#### Data to examine ####
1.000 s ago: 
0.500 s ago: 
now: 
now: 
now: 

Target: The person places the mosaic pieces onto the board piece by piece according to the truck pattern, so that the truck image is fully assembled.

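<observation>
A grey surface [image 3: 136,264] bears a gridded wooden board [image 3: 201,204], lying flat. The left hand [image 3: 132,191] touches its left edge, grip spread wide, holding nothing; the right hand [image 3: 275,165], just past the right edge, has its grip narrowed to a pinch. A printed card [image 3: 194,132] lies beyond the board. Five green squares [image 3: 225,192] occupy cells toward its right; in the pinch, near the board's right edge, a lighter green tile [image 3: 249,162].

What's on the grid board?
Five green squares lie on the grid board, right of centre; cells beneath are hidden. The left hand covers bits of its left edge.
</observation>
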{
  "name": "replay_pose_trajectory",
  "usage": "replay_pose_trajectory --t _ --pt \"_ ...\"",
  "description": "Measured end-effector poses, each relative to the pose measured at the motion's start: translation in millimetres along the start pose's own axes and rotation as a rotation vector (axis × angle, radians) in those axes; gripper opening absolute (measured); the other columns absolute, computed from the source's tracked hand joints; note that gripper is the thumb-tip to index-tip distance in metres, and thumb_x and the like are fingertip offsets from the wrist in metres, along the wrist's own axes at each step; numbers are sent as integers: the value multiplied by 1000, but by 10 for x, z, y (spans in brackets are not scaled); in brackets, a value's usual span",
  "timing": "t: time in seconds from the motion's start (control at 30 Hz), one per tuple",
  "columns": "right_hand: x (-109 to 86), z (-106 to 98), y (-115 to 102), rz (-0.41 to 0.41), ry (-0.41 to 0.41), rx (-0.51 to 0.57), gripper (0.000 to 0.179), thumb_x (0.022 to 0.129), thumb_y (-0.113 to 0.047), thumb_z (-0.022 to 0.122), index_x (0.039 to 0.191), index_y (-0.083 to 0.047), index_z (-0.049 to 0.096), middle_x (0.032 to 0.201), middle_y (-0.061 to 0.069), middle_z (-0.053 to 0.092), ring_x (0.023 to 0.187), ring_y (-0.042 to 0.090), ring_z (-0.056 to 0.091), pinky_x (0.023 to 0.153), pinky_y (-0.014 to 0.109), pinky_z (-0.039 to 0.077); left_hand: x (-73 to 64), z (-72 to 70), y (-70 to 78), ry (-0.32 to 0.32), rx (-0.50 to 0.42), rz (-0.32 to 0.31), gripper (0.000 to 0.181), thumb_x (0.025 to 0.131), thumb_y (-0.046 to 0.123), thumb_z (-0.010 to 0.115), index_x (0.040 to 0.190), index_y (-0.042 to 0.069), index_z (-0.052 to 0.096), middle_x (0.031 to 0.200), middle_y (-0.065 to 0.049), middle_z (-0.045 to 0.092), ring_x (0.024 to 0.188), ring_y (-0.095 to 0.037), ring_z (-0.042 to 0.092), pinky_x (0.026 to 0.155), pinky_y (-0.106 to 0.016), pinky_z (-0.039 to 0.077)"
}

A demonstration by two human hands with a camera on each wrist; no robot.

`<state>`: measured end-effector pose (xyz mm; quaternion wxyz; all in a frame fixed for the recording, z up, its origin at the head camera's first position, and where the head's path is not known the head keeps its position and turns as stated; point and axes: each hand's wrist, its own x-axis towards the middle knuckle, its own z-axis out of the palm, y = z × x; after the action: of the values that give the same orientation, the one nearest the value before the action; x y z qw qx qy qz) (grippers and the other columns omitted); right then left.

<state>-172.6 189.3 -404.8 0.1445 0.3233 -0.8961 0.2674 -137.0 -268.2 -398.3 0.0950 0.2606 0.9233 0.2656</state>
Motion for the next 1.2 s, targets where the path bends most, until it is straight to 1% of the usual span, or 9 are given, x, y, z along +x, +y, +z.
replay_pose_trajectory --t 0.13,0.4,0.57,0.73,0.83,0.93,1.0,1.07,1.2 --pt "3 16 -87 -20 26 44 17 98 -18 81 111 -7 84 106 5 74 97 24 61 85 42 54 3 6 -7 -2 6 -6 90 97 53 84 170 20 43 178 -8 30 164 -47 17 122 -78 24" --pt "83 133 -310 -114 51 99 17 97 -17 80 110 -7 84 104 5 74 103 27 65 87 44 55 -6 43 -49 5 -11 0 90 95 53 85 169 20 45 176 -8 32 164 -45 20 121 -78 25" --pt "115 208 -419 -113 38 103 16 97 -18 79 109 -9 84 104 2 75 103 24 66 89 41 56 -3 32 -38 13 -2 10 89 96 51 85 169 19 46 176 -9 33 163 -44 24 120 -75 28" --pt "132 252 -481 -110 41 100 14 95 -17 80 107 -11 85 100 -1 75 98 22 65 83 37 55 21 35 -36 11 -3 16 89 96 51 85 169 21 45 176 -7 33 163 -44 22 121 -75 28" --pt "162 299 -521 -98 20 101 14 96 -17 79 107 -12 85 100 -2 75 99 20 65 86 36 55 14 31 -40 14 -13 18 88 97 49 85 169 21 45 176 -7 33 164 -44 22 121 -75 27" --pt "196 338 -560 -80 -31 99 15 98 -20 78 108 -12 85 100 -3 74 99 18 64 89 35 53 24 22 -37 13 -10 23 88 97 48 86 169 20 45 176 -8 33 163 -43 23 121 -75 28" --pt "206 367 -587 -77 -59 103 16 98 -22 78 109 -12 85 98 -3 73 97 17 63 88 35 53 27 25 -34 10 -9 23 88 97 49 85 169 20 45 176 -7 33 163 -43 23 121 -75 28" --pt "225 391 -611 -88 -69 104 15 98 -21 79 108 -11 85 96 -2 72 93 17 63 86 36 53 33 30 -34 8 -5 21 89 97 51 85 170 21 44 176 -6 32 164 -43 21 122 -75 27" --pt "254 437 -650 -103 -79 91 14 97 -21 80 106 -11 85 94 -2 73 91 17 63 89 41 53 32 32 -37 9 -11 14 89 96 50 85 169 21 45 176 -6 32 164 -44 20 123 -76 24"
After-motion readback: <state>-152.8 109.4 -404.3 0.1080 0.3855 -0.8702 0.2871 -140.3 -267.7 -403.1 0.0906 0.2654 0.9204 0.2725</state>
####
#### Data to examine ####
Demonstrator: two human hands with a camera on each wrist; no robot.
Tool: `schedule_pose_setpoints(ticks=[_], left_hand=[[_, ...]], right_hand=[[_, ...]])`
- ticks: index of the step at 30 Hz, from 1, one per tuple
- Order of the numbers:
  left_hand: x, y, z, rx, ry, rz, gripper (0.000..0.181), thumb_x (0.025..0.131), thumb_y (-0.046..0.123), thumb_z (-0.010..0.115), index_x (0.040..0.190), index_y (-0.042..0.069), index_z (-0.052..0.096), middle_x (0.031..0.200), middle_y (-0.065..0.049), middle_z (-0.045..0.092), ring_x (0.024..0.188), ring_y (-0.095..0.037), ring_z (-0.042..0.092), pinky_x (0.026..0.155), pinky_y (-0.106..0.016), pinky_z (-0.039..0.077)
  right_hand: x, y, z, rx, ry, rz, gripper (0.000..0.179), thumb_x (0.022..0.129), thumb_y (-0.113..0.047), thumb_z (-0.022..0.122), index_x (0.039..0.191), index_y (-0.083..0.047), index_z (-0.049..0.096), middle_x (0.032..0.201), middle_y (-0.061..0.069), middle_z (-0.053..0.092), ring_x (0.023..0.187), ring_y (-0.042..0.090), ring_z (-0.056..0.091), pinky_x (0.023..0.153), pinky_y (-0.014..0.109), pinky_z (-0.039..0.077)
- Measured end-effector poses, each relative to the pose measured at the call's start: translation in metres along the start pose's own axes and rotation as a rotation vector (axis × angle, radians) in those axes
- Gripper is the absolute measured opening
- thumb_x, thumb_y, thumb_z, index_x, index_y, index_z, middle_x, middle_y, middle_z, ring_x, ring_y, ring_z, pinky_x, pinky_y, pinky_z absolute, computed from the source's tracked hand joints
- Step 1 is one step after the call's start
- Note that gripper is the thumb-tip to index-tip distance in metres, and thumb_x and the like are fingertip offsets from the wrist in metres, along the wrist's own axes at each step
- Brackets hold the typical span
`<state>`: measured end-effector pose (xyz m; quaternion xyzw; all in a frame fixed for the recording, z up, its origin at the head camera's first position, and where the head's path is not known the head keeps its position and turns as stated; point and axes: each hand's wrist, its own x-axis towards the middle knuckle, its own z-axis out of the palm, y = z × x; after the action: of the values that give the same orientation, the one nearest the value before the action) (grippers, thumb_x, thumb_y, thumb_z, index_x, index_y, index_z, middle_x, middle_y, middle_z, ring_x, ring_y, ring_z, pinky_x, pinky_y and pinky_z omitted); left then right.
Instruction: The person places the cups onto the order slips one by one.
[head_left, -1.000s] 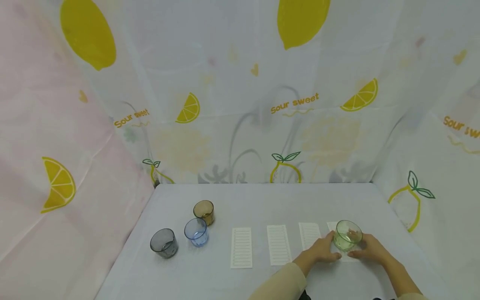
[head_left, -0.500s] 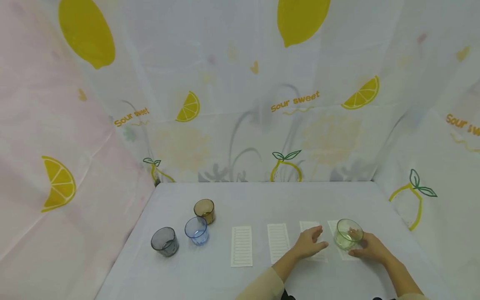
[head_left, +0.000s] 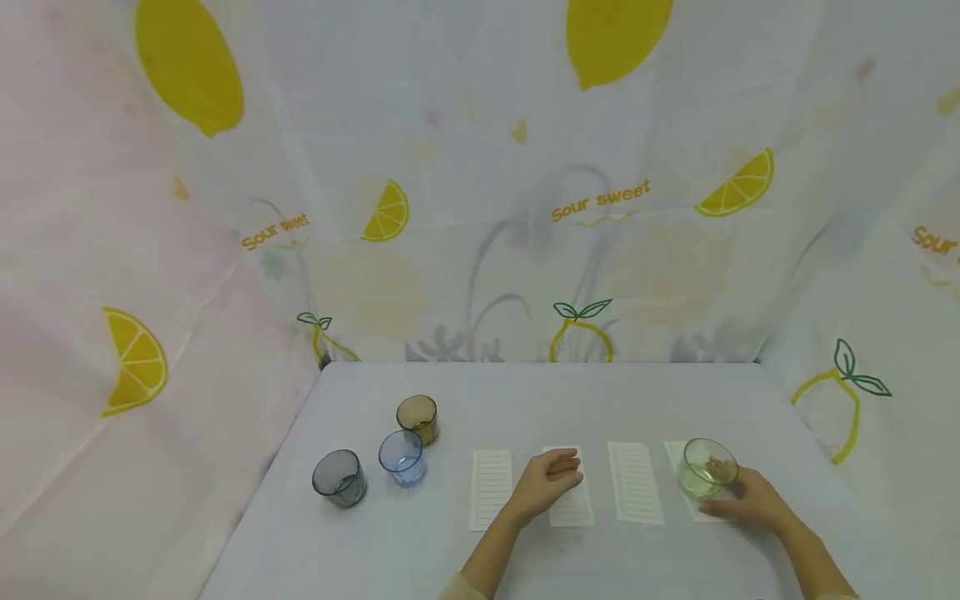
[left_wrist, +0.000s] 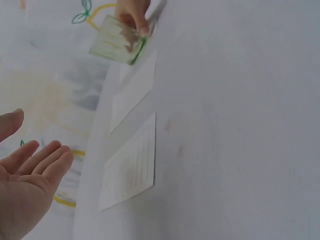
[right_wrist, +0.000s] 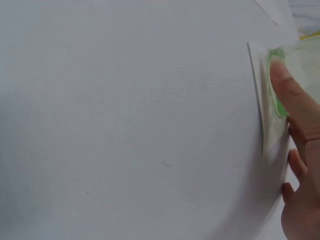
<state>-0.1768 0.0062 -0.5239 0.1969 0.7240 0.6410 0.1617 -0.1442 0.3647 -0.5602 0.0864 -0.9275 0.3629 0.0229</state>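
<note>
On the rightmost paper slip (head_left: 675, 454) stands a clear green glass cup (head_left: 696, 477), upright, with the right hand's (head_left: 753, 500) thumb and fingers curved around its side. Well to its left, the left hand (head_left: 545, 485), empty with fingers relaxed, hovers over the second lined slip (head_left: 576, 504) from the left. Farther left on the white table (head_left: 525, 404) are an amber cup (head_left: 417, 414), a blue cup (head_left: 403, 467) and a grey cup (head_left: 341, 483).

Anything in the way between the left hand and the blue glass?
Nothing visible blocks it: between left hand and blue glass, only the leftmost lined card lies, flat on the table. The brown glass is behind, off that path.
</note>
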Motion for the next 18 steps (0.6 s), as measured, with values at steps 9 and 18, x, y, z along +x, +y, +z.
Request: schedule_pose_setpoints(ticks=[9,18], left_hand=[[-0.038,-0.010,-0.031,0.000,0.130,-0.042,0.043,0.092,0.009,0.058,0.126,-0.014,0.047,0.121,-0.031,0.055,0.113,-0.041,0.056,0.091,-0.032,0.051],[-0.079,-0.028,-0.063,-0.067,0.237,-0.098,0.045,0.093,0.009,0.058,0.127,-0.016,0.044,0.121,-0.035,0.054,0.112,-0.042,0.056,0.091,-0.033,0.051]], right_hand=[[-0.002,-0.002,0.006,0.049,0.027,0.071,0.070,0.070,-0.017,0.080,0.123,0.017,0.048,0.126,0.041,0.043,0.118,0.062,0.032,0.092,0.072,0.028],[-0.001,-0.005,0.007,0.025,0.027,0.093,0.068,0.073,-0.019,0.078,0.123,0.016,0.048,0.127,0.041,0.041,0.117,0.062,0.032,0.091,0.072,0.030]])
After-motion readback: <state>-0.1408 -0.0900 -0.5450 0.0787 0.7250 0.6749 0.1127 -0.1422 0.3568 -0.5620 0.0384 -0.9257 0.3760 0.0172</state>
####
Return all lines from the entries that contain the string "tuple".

Exercise output =>
  "timing": "t: time in seconds from the motion's start (control at 30 Hz), one per tuple",
- ticks: index of the step at 30 Hz, from 1, one per tuple

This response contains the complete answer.